▶ What you should do
Transcribe exactly everything in the data below from the line containing "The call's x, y" down to the line containing "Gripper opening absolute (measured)", both lines included and nothing further.

(Beginning of Dataset records)

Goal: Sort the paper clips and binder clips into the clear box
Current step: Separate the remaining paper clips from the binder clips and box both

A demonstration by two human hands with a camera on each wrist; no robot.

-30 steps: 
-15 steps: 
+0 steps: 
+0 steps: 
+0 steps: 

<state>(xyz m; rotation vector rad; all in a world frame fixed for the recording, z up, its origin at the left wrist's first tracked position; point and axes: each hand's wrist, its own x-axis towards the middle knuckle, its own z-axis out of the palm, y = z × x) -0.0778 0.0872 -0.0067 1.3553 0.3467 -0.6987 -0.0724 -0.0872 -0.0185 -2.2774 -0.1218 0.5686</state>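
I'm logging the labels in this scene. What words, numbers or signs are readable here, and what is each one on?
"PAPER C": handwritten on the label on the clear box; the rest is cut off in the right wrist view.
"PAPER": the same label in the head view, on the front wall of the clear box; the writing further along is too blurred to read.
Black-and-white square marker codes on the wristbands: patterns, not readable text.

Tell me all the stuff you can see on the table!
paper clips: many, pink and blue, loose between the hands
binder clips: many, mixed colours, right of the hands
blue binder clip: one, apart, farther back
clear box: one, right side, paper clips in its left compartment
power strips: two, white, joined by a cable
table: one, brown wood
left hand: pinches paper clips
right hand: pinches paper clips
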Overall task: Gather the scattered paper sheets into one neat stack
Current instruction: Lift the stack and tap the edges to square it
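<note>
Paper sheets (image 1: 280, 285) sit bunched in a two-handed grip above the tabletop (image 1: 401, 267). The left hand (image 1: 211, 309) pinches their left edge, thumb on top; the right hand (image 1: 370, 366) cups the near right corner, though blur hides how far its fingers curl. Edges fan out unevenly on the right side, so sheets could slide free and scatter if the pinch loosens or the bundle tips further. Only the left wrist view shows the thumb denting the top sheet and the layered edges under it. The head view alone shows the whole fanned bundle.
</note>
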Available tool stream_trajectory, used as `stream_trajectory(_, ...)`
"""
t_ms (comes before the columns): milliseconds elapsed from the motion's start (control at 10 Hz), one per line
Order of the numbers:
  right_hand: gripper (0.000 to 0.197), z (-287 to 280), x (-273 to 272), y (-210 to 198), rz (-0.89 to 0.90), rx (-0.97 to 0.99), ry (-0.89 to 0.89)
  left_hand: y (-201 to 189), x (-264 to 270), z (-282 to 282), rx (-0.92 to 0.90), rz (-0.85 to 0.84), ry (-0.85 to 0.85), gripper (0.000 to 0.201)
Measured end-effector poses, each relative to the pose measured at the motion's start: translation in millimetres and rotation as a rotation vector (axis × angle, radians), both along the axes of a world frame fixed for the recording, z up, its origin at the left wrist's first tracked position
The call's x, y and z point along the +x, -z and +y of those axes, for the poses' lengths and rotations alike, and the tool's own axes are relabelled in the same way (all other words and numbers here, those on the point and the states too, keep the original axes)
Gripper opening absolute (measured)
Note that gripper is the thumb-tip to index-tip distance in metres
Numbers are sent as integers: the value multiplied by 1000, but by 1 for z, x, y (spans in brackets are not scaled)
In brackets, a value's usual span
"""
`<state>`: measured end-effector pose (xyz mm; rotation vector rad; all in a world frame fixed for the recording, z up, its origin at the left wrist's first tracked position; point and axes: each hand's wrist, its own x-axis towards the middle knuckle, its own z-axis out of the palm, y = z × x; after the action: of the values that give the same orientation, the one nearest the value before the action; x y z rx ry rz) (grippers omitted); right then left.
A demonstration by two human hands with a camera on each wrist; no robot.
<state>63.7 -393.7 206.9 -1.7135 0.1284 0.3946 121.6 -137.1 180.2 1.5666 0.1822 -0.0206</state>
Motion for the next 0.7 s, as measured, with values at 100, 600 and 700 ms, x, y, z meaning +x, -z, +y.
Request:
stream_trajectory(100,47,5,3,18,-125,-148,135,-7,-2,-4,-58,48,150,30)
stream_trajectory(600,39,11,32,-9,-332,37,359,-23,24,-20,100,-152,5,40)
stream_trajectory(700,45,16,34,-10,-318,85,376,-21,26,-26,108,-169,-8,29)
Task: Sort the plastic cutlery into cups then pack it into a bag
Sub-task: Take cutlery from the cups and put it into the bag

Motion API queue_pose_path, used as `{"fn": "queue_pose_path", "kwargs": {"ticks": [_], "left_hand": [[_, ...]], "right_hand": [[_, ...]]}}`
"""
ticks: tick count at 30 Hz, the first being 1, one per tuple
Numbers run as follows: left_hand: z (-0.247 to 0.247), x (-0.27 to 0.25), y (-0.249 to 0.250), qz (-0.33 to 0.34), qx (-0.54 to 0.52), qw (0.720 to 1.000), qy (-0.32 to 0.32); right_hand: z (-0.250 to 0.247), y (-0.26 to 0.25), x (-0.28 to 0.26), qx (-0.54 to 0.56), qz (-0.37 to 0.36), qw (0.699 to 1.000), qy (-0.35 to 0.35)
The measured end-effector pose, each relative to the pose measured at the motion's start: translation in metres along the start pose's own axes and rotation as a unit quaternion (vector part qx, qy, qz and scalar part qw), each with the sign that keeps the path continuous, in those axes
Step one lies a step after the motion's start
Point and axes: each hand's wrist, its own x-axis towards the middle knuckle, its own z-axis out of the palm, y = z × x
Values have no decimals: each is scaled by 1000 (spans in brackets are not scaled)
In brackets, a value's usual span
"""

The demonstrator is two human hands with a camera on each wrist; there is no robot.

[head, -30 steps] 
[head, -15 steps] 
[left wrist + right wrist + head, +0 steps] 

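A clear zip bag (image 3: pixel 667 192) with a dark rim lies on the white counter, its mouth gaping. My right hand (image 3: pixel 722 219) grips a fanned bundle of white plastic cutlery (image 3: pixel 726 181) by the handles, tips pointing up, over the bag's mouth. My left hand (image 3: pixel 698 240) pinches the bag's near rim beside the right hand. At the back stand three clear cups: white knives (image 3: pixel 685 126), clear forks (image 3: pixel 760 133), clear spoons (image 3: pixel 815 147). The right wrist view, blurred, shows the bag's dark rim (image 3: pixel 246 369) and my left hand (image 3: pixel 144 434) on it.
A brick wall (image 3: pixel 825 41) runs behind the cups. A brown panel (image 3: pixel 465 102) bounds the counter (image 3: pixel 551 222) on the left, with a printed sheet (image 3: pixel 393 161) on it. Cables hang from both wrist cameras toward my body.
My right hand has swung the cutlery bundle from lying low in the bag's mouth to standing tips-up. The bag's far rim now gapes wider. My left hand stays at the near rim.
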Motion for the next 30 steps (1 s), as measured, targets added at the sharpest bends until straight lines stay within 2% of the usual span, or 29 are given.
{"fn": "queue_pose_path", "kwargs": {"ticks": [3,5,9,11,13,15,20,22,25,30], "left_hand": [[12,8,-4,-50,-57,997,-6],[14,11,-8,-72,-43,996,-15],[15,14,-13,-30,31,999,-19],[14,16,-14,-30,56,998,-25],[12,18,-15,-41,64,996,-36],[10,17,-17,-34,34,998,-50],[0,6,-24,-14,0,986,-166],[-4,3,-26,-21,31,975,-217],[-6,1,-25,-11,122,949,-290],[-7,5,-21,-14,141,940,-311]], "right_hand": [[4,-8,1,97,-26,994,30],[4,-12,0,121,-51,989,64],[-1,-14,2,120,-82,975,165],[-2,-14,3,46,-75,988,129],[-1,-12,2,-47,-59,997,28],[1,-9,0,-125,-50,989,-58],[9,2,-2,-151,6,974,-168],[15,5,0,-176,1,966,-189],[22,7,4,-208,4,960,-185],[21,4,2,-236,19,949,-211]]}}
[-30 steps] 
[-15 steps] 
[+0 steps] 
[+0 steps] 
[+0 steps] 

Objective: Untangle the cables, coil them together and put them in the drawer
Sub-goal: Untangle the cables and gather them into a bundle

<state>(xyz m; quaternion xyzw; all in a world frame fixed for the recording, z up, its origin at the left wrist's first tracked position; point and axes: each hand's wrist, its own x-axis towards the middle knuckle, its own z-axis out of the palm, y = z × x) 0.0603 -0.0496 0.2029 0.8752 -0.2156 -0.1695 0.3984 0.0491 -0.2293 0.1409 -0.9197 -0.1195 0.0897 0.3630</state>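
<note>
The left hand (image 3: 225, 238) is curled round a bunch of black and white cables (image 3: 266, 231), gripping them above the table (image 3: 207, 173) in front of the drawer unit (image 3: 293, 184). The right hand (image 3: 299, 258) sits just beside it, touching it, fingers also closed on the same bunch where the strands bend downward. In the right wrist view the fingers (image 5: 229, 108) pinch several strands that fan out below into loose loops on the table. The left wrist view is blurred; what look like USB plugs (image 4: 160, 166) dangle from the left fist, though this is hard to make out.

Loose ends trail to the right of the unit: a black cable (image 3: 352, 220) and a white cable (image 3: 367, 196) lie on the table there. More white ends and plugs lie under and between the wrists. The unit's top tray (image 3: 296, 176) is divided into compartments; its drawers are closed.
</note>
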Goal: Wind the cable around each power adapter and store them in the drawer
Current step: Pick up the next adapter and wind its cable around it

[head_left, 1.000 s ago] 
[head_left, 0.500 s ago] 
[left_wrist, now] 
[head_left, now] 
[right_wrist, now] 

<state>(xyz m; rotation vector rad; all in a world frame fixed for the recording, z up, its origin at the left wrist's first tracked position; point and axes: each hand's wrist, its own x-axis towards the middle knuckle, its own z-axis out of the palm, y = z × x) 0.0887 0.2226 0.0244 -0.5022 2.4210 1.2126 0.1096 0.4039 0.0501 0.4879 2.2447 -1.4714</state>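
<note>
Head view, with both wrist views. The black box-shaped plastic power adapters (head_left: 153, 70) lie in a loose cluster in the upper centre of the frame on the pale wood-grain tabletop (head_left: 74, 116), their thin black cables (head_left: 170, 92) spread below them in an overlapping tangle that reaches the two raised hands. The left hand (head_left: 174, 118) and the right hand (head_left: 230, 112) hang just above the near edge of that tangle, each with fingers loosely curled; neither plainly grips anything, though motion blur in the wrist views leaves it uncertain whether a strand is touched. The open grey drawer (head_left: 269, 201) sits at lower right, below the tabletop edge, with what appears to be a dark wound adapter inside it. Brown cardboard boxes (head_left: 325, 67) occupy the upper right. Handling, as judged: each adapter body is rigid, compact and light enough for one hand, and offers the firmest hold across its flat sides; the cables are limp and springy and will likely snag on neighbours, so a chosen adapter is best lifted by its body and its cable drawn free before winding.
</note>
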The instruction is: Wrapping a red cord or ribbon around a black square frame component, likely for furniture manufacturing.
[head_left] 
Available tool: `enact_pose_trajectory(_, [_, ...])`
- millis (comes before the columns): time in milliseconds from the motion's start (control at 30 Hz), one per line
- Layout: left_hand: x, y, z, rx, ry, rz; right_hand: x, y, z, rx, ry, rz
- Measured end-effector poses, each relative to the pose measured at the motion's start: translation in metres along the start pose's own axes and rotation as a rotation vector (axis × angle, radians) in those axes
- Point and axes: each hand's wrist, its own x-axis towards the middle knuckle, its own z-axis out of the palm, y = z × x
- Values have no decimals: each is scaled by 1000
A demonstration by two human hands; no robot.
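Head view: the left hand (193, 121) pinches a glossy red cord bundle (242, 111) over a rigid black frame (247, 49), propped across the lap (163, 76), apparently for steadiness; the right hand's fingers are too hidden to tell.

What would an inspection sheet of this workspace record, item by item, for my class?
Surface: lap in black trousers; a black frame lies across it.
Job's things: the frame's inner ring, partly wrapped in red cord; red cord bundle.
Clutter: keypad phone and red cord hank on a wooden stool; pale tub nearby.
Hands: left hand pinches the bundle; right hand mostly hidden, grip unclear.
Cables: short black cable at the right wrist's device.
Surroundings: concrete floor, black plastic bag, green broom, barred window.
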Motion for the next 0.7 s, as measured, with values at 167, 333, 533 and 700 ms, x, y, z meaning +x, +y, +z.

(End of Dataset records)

▶ Task response
The call's x, y and z point along the +x, -z and +y of those axes, for the poses' lengths and rotations alike, and the tool's own axes are relabelled in the same way (all other words and numbers here, those on the point and the states too, keep the original axes)
Gripper opening absolute (measured)

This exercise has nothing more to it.